> EXERCISE REQUIREMENTS: Each line from the material with the word "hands" in it must be copied.

> RECORDS FOR THE TASK:

********************

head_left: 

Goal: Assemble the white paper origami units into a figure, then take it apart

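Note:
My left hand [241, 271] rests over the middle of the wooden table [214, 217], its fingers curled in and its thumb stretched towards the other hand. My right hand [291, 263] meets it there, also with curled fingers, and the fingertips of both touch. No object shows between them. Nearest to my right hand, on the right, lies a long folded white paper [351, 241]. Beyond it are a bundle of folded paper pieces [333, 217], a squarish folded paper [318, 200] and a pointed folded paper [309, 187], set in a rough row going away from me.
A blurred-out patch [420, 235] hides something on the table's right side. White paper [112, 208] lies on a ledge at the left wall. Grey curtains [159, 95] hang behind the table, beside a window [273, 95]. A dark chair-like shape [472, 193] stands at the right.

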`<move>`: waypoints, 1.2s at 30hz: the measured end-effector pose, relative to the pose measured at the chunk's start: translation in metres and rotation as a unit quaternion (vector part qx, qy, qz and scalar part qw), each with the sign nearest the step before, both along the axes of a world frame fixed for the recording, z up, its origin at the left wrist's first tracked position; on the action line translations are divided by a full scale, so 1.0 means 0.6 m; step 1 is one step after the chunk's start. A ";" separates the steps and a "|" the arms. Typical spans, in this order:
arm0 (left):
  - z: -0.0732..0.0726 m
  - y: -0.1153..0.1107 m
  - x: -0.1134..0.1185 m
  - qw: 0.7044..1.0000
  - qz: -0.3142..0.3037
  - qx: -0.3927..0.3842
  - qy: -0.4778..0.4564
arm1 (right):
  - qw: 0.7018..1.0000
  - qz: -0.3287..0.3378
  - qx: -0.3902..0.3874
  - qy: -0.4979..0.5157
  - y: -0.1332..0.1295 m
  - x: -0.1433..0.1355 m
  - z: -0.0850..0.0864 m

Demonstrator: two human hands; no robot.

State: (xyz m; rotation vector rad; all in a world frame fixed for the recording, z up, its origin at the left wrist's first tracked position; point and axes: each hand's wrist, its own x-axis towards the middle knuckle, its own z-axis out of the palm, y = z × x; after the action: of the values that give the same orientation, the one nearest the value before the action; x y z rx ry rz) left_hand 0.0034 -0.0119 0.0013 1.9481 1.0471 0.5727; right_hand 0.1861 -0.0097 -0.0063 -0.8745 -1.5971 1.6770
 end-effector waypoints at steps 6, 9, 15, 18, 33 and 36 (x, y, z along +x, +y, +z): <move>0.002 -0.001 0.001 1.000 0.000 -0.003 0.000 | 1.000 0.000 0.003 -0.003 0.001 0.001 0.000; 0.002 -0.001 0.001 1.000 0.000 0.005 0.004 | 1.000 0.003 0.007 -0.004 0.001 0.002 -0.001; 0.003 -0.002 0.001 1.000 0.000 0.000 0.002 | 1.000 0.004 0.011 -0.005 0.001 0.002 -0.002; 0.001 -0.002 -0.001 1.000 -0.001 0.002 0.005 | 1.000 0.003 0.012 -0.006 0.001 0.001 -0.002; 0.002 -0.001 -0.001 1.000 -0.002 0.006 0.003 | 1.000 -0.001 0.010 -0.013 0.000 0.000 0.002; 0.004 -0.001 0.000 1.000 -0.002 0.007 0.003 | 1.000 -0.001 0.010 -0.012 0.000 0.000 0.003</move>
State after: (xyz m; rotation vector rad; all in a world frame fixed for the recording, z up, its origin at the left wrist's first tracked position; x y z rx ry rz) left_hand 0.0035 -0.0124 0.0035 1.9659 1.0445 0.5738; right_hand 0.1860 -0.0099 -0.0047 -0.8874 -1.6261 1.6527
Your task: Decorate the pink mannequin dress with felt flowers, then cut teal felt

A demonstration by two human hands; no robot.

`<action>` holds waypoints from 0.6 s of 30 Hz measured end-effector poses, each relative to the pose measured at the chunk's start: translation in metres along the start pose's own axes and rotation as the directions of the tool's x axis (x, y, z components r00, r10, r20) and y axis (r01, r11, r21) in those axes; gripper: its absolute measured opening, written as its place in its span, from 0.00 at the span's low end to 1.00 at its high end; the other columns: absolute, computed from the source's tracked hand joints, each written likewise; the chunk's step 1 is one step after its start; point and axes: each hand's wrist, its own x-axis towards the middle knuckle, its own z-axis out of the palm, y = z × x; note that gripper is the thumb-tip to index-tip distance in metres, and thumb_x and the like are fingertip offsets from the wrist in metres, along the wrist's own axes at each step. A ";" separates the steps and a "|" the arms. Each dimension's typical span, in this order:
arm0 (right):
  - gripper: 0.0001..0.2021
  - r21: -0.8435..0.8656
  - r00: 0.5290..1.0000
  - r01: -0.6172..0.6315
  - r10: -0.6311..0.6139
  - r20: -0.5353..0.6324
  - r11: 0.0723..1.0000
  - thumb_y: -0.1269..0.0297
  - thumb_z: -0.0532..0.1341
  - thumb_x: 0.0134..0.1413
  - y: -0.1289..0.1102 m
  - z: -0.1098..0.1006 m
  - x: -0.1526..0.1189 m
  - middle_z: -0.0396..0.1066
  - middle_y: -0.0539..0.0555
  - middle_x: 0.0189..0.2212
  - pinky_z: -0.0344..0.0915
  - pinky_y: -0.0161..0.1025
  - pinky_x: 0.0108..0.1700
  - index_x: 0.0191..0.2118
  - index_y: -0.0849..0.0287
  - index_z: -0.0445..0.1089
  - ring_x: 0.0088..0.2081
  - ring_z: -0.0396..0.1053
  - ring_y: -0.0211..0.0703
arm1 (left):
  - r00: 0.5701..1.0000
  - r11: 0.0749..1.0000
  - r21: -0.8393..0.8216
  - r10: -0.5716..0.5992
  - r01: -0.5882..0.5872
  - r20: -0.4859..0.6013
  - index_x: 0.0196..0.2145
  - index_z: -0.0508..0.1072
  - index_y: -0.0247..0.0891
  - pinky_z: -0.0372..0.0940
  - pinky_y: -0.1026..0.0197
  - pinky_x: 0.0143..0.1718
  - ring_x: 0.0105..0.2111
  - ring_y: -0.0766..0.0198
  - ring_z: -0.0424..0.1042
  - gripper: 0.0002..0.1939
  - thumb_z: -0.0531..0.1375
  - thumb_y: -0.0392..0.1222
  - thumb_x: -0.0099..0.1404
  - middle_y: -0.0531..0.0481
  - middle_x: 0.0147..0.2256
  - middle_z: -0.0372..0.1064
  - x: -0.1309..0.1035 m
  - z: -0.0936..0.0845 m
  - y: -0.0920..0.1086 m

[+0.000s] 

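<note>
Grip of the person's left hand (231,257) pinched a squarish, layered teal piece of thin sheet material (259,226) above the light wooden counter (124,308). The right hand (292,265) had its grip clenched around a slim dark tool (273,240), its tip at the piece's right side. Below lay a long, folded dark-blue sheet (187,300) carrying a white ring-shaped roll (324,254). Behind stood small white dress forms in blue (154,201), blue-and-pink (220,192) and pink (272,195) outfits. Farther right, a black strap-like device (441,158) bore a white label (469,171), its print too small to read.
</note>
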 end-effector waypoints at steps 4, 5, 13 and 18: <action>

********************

> EXERCISE SOLUTION:
Demonstrator: two human hands; no robot.
A demonstration by two human hands; no robot.

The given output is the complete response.